Cady is accused of violating the Tennessee Veterinary Practice Act and was
asking the board to abandon its enforcement against her. It may be a last
step before she takes her case to chancery court.
If a veterinarian had to attend to the artificial insemination procedures,
Welch asked, what's the effect on her business?
"It would impose a big cost," Cady replied.

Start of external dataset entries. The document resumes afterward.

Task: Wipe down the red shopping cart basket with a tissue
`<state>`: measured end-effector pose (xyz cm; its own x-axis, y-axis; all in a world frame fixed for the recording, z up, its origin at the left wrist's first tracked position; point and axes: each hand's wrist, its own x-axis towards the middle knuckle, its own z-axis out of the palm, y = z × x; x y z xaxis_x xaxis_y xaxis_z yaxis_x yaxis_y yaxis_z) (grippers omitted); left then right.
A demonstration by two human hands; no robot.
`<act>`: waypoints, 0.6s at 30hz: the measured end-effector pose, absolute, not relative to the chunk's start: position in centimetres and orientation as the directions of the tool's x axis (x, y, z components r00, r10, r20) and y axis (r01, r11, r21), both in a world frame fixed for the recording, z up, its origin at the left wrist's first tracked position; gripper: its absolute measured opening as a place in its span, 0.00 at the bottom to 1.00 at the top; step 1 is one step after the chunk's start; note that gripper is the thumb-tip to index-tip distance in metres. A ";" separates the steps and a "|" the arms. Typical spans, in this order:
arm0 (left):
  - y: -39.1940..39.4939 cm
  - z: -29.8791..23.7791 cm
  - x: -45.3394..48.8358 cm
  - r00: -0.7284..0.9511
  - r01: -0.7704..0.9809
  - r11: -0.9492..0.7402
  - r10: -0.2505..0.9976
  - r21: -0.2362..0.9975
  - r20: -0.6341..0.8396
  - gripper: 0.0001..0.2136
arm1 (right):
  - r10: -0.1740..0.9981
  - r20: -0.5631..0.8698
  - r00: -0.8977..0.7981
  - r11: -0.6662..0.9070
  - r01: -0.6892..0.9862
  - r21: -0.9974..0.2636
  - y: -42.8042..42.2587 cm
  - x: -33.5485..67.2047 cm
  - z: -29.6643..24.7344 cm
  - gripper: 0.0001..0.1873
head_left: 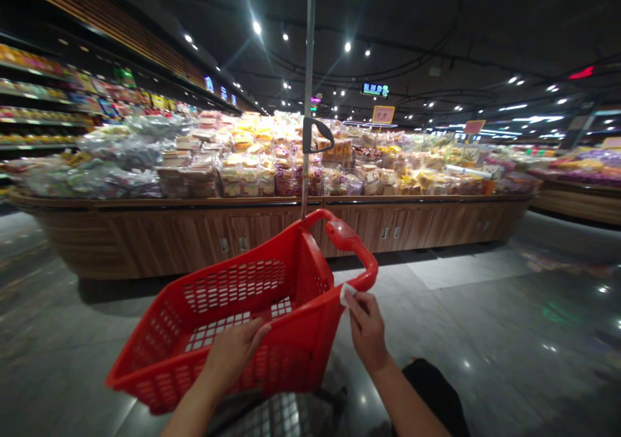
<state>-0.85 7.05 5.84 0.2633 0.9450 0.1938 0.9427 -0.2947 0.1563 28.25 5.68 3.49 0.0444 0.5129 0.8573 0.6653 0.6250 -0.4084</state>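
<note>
A red plastic shopping basket (169,333) tilts in front of me, with a curved red handle (359,256) at its far right end. My left hand (233,353) rests over the basket's near rim, fingers curled on the edge. My right hand (366,327) pinches a small white scrap (347,293) against the rim just below the handle. The basket's inside looks bare.
A long wooden display island (272,230) piled with bagged bread and snacks runs across the aisle ahead. A grey pole (308,88) with a black hook rises behind the basket. Shelves of goods line the left wall. Glossy grey floor lies to the right.
</note>
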 end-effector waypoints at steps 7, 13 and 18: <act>7.2 5.5 -1.7 0.273 0.913 -0.335 0.926 0.234 0.260 0.20 | 0.441 0.891 0.110 0.670 0.620 -0.408 5.6 28.3 3.9 0.28; 6.8 5.9 -2.5 0.283 0.904 -0.354 0.916 0.242 0.283 0.19 | 0.486 0.868 0.104 0.666 0.599 -0.444 5.1 29.4 5.6 0.25; 6.8 5.9 -3.2 0.244 0.925 -0.312 0.925 0.214 0.292 0.20 | 0.578 0.799 0.163 0.582 0.604 -0.544 5.8 32.2 9.4 0.18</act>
<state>-3.24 6.77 5.87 0.2445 0.9246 0.2923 0.9254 -0.3125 0.2143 32.16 5.83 9.41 0.1630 0.5785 0.7993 0.6043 0.5818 -0.5443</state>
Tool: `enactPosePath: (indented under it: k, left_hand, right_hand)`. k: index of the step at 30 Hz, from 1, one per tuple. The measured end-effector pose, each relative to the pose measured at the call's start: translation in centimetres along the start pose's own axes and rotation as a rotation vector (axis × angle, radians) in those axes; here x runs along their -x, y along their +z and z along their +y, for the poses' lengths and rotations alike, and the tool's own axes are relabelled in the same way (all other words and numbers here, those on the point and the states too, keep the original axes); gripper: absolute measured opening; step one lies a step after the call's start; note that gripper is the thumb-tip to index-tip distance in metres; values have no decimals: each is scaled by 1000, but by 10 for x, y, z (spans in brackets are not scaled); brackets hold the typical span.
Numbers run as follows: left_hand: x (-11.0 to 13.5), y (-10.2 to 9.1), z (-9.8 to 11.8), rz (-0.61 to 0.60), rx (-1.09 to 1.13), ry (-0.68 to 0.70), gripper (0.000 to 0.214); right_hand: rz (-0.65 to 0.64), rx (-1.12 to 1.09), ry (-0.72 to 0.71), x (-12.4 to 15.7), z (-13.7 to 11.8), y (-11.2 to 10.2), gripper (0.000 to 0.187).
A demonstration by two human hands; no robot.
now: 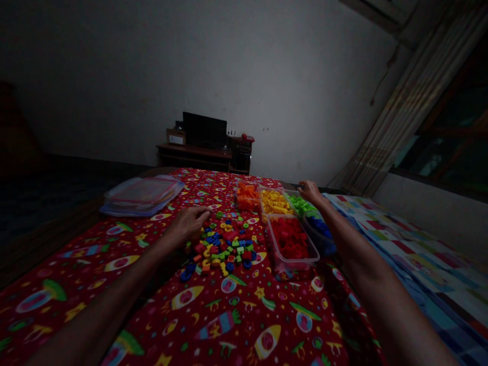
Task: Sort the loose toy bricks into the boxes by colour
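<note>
My left hand (189,222) is at the left edge of a loose pile of small coloured plastic pieces (229,246) on the red patterned cloth. Its fingers are drawn together toward the thumb; whether anything is between them is too dark to see. Over the far edge of the tub of green pieces (301,205) is my right hand (310,190), fingers curled closed, with their contents hidden. Around it stand tubs of orange pieces (247,193), yellow pieces (275,202), red pieces (290,238) and blue pieces (319,226). My right forearm partly covers the blue tub.
Stacked clear lids (143,194) lie at the left of the red cloth (217,317). To the right is a surface with a checked cover (415,244). A low stand (194,152) with a dark screen (205,130) is against the far wall. The room is dim.
</note>
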State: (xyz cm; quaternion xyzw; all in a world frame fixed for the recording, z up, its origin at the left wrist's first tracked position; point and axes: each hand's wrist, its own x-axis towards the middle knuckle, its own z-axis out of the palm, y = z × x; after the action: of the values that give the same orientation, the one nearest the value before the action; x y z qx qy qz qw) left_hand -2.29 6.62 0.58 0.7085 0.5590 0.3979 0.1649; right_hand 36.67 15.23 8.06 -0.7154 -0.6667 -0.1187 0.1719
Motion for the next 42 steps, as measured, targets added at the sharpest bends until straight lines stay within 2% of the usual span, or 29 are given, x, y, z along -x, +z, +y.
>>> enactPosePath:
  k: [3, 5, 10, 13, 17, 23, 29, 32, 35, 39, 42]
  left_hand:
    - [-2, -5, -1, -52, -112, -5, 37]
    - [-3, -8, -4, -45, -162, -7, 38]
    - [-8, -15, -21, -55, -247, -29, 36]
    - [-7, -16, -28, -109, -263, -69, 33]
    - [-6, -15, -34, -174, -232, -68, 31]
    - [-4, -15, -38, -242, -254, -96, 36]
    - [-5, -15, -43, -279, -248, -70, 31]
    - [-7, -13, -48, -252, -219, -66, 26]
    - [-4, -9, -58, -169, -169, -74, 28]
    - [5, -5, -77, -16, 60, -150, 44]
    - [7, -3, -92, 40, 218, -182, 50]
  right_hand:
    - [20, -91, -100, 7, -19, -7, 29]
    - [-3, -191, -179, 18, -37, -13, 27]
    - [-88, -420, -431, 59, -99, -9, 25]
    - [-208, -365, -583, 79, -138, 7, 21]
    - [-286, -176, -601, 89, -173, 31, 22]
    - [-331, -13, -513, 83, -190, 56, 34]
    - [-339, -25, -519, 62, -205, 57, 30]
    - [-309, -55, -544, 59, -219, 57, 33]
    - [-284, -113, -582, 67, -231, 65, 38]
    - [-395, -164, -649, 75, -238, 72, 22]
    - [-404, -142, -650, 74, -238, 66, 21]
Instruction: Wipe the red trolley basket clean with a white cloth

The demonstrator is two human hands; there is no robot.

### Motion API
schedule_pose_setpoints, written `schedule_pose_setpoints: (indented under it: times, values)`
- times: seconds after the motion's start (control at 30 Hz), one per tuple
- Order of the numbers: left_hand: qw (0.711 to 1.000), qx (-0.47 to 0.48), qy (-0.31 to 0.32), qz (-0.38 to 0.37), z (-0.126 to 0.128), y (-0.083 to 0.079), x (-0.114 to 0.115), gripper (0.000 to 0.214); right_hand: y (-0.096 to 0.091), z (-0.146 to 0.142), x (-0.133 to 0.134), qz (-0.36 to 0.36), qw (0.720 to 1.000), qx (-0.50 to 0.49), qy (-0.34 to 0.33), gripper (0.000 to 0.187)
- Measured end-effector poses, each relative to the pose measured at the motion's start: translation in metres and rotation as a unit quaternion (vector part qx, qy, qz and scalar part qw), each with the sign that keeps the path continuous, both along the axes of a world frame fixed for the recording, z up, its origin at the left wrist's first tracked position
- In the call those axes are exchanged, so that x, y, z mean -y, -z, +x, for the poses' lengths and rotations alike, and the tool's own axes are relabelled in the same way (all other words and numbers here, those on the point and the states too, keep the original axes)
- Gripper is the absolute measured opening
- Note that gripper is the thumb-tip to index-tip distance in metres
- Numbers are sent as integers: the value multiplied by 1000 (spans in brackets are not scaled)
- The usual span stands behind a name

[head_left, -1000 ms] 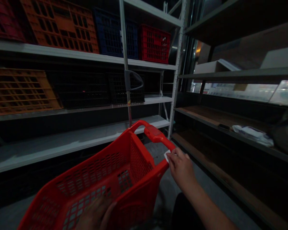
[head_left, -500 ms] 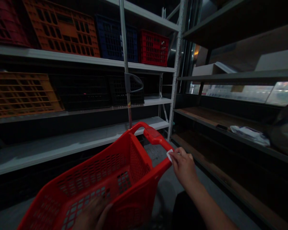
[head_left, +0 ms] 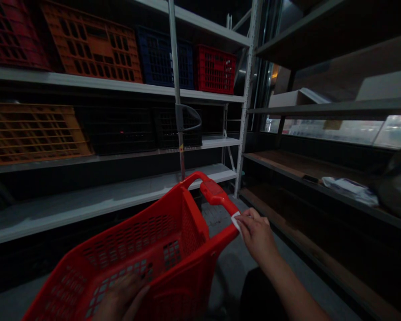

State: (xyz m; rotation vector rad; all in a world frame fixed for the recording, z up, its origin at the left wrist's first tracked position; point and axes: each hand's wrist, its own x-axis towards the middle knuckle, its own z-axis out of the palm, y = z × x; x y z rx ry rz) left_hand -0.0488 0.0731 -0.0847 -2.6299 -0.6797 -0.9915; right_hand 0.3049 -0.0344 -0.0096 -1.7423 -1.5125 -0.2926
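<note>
A red plastic shopping cart (head_left: 183,281) stands in front of me, tilted across the view. Its handle bar (head_left: 214,191) rises at the far end. Pinched in the fingers of my right hand (head_left: 258,231) is a small white wipe (head_left: 235,220), pressed against the near corner of the handle. Over the cart's near side rim lies my left hand (head_left: 122,294), fingers inside the basket and thumb outside. This hand is dim and partly cut off by the lower edge of the view. The basket's slotted floor shows below its fingers.
White metal shelving (head_left: 207,93) behind holds an orange crate (head_left: 93,44), a blue crate (head_left: 165,58), a red crate (head_left: 216,69) and others. A grey pole with a handle (head_left: 188,117) leans there. At right, brown shelves (head_left: 277,162) bear a white packet (head_left: 349,189).
My right hand has shifted the wipe slightly down around the handle's corner. My left hand has slid a little leftward at the rim. The view has moved slightly.
</note>
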Motion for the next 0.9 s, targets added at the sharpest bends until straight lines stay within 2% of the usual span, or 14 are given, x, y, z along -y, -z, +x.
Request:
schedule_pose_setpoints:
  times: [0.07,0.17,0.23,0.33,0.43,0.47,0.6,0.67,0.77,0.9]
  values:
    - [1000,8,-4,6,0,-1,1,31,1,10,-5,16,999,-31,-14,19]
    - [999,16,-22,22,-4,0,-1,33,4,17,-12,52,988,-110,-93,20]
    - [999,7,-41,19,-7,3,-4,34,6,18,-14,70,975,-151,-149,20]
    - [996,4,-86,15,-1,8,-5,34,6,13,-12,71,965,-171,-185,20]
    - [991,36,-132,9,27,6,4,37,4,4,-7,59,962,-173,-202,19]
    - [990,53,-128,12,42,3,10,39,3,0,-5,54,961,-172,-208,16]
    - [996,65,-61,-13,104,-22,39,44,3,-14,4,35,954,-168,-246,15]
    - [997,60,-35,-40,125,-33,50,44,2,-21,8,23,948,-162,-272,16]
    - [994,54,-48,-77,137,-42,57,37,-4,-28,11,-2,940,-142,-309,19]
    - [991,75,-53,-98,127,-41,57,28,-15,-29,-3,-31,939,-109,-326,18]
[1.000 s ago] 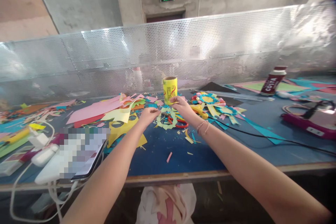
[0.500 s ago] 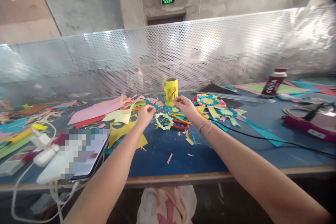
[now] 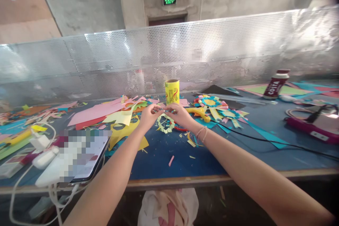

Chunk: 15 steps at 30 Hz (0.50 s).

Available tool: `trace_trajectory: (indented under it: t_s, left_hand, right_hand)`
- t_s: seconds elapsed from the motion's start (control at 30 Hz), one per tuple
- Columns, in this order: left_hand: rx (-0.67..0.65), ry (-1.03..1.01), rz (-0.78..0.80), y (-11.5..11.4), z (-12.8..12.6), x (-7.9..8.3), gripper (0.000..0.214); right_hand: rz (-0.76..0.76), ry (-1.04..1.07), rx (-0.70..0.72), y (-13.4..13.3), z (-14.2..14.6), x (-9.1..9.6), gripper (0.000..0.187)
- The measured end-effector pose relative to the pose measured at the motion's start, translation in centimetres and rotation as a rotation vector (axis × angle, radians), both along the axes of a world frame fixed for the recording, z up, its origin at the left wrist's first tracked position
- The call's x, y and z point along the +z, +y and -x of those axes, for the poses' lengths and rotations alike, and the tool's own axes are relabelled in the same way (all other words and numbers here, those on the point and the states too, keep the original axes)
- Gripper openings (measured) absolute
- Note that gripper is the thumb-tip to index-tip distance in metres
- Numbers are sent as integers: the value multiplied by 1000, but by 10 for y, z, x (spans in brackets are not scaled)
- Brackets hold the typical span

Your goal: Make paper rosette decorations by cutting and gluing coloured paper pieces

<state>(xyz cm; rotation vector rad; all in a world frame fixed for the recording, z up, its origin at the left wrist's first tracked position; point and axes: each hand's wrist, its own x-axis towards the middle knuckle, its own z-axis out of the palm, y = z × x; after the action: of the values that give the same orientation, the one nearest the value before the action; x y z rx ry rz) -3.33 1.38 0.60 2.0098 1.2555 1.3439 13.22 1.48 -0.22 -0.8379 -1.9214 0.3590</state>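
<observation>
My left hand and my right hand meet fingertip to fingertip above the table's middle. Both are closed in a pinch; whatever is between the fingers is too small to make out. Just beneath them lies a pale green ring of folded paper, its far side partly covered by my fingers. Behind the hands a yellow printed tube stands upright. Red-handled scissors are mostly hidden under my right hand. To the right of that hand rests a yellow glue gun with a black cable.
Pink paper sheets and a cut yellow sheet lie left. Blue and yellow paper rosettes lie right. A tablet with white cables sits front left. A dark red bottle and a purple power strip stand at right.
My hands have come together from apart, the right moving left and slightly down, the left slightly right. The right hand now covers more of the scissors.
</observation>
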Motion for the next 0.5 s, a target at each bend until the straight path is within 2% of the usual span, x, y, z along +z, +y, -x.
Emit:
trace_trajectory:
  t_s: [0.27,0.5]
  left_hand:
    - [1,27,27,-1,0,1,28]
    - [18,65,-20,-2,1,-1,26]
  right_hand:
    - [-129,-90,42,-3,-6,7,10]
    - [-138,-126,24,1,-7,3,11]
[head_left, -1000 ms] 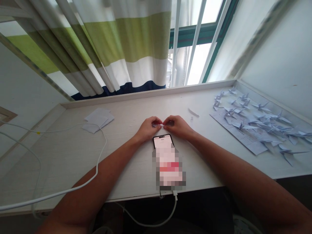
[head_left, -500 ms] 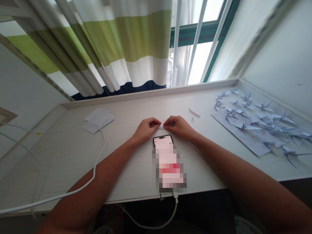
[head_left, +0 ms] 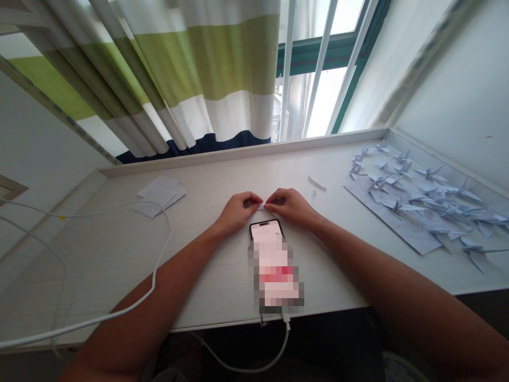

Welch asked, "Are there vets available?"
"I'm not sure that there are," Cady replied. "You have to stand around an
wait" for vets.
Testimony to the Tennessee House Agriculture Committee early last week
indicated most students graduating from veterinary colleges are going into
small animal practices, instead of practices treating large animals. Without
proof, one state representative suggested that the University of Tennessee
conduct a study to know if that's true.
Regardless, Cady did not overcome the board's order for her to stop
providing services it sees as veterinary medical practices under a rule it
developed from state law. As a result, the board upheld arguments from
Nicole Armstrong, an attorney for the Division of Health Related Boards in
the Bureau of Health Licensure.
However, after the veterinarian medical examiners voted, Welch, board
president Leland Davis and board member Charles Thompson said all five
members of the board don't like the rule they just enforced and explained
the process to change the rule is time consuming, so that Thursday afternoon
they began the process to change the rule. A public hearing on new rules
could be held in April.
A chief aspect of the rules on artificial insemination is that it can be
done by the owner of livestock on their own animal, but not by someone else
without a veterinarian attending to the procedure. That's part of how Cady
is affected since she'd been providing services at her business where a
state investigator found them to be veterinary practices.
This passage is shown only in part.